▸ Assignment
Compute how many lines in the entries below contain "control", and output nothing but the number.

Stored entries
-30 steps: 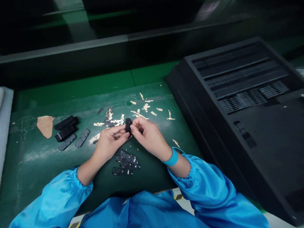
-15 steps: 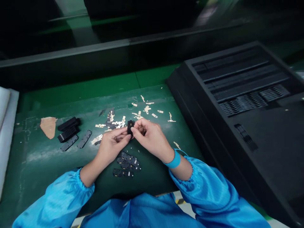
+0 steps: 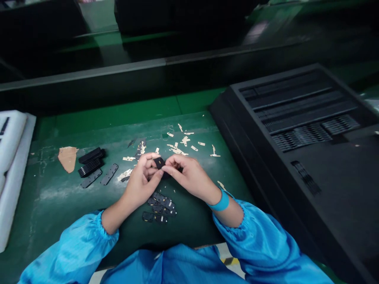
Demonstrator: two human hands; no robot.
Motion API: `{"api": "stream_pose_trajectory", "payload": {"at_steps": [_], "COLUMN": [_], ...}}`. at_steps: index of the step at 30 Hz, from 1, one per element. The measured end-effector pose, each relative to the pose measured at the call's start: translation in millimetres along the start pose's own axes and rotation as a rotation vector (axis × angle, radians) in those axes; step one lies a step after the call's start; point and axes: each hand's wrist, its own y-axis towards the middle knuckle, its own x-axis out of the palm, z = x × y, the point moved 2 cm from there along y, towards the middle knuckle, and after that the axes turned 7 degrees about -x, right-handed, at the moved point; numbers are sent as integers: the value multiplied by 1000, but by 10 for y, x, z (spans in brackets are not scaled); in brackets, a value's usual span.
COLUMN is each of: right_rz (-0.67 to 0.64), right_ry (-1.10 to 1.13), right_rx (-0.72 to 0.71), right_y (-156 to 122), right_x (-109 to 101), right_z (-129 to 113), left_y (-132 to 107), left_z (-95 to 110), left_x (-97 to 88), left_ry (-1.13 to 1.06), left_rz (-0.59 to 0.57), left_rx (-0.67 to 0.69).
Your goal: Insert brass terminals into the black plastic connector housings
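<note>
A small black plastic part (image 3: pixel 160 163) with a gold-coloured spot is held above the green table. My left hand (image 3: pixel 141 177) is closed on its left side, thumb below and fingers behind. From the right, my right hand (image 3: pixel 189 173) pinches at the part's edge, thumb and forefinger together; whether a smaller piece is between them is hidden. Below the hands lie several black parts (image 3: pixel 161 205) with gold and white spots. Beyond them are scattered pale adhesive-like strips (image 3: pixel 185 140), and more pale strips (image 3: pixel 126 174) beside my left hand.
Left on the green table (image 3: pixel 68 213) are a stack of black parts (image 3: pixel 90 167), a loose flat black plate (image 3: pixel 109 174) and a brown paper scrap (image 3: pixel 67 158). White foam (image 3: pixel 17 173) stands at the left edge. A large black tray (image 3: pixel 296 157) with rows of parts fills the right.
The black part has turned from upright to tilted, its face with the gold spot now facing up more. Both hands stay on it. The whole view has shifted slightly.
</note>
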Motion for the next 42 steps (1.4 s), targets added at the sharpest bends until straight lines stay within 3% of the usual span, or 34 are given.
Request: {"api": "stream_pose_trajectory", "payload": {"at_steps": [5,10,16,26,42], "right_rz": [-97,163,233,193,161], "right_ry": [-51,-226,-424,-592,-579], "right_rx": [-21,-149,-362,-651,-630], "right_y": [-5,-66,-117,-164,-143], "right_x": [-59,-18,113,87,61], "right_z": [-20,-60,-104,-63,-86], "left_y": [15,1,-6,-14,-20], "left_z": [-42,-112,-36,4,-29], "left_x": [-93,-43,30,9,32], "left_ry": [152,177,-89,-255,-281], "left_rz": [57,102,48,53,99], "left_rx": [-30,-37,-75,-101,-73]}}
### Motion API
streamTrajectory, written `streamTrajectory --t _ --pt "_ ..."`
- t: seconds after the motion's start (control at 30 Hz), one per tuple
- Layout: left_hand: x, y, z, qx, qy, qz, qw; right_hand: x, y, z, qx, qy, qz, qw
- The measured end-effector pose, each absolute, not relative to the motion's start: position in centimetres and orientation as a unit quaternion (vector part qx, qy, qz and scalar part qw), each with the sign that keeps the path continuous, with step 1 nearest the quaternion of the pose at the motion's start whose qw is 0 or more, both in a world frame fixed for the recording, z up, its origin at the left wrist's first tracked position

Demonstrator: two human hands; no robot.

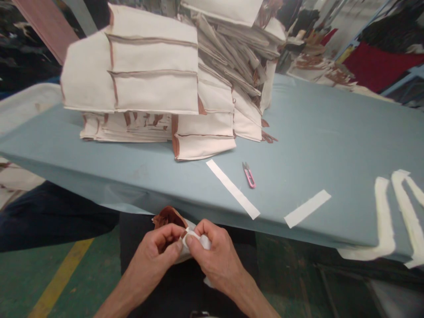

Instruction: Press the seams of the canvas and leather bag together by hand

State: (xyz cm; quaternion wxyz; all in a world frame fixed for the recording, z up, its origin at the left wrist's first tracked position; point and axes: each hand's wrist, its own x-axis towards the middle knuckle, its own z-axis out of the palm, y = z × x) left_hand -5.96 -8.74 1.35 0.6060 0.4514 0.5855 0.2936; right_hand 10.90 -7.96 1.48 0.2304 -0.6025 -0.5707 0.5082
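Both hands meet low in front of me, below the table's near edge. My left hand (158, 251) and my right hand (212, 251) are closed, pinching a small bunched piece of white cloth (195, 240) between thumbs and fingers. A crumpled brown fabric piece (167, 216) pokes up just behind my left fingers; whether it joins the white cloth I cannot tell. A pink thread snipper (248, 175) lies on the blue-grey table (318, 132), well beyond my hands.
Tall stacks of cream fabric pieces with brown trim (155, 84) fill the table's far left. Two white tape strips (232, 189) (307, 208) lie near the front edge, more white strips (384, 216) at right. A yellow floor line (59, 278) runs below left.
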Motion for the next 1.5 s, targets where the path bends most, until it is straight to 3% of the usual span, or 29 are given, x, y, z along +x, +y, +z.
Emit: streamTrajectory --t 0.4,0.73,0.83,0.93,1.1,1.33,1.5 --pt "-4.8 -9.6 0.7 0.531 0.631 0.301 0.479 10.4 -8.6 0.5 -0.593 -0.576 0.508 0.241" --pt "-4.0 -10.0 0.9 0.537 0.644 0.331 0.433 10.6 -9.1 0.3 -0.574 -0.569 0.517 0.281" --pt "-4.0 -9.9 1.1 0.552 0.634 0.333 0.428 10.8 -8.9 0.3 -0.559 -0.538 0.557 0.297" --pt "-4.0 -9.8 1.5 0.568 0.619 0.336 0.426 11.2 -8.7 0.1 -0.500 -0.441 0.681 0.304" --pt "-3.9 -9.7 2.1 0.583 0.569 0.312 0.489 12.3 -8.0 -0.5 -0.382 -0.272 0.848 0.247" --pt "-5.3 -8.4 2.5 0.526 0.489 0.261 0.645 12.9 -7.0 -0.9 -0.350 -0.257 0.866 0.247" --pt "-6.9 -7.7 2.8 0.555 0.481 0.213 0.645 12.7 -7.0 -1.1 -0.378 -0.243 0.854 0.263"
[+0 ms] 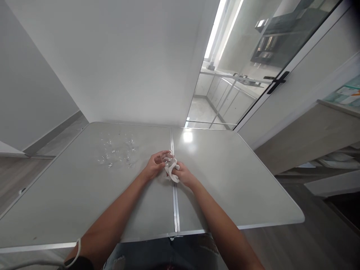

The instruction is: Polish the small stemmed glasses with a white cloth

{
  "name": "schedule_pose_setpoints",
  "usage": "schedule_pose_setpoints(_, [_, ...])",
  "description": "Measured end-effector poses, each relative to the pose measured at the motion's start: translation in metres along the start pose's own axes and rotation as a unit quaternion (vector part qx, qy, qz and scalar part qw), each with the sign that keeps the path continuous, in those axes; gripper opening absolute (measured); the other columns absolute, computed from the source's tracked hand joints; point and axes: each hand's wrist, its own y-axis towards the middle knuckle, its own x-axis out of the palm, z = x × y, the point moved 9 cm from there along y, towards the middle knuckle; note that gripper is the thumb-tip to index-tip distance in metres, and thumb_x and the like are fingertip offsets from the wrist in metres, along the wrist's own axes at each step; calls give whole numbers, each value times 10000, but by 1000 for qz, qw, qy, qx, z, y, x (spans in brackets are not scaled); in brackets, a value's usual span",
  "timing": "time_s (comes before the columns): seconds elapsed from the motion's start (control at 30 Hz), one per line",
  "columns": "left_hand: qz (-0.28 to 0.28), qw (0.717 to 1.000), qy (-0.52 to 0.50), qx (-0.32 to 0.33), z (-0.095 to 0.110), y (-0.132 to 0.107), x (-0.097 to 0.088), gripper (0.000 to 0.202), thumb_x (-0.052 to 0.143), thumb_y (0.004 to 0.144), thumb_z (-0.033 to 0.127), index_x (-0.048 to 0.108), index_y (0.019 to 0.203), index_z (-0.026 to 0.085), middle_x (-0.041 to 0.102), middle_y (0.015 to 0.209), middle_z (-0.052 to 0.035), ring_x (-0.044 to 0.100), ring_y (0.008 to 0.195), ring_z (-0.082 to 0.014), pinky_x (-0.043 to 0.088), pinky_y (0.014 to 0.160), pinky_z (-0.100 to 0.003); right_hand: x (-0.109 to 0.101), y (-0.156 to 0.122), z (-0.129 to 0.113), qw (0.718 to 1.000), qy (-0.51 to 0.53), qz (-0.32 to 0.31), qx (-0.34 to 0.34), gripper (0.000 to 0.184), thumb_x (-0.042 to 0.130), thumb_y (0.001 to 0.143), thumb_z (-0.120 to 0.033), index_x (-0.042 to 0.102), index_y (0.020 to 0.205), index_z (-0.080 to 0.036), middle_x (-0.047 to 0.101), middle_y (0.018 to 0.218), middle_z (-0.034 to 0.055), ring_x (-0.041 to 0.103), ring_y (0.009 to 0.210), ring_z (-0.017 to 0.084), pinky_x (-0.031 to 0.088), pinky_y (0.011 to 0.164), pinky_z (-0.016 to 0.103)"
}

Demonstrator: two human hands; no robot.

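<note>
A clear glass (167, 156) is in my left hand (154, 165), whose fingers curl around its side. My right hand (183, 174) grips a white cloth (174, 176) and presses it against the glass. Both hands are close together over the seam in the middle of the table (135, 204). Parts of the glass are covered by the cloth and fingers, so its full shape is hard to make out. On the left of the table stand several clear glasses (110, 164), apart from my hands.
A metal seam (176, 210) runs across the table from front to back. Behind it rises a white wall (140, 75). At the right are a glass door with a black handle (277, 81) and a shelf (332, 131).
</note>
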Motion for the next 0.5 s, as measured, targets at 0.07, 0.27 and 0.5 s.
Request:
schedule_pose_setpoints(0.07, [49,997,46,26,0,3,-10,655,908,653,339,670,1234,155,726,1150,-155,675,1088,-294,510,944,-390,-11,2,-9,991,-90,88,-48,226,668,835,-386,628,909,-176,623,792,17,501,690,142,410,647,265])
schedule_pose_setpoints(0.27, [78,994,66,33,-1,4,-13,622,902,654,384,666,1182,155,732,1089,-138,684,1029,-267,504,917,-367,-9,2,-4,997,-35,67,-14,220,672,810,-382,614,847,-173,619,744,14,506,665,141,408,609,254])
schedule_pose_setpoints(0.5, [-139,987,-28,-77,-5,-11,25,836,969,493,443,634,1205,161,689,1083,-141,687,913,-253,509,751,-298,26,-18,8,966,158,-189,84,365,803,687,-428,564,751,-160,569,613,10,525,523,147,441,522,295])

▸ Output below
2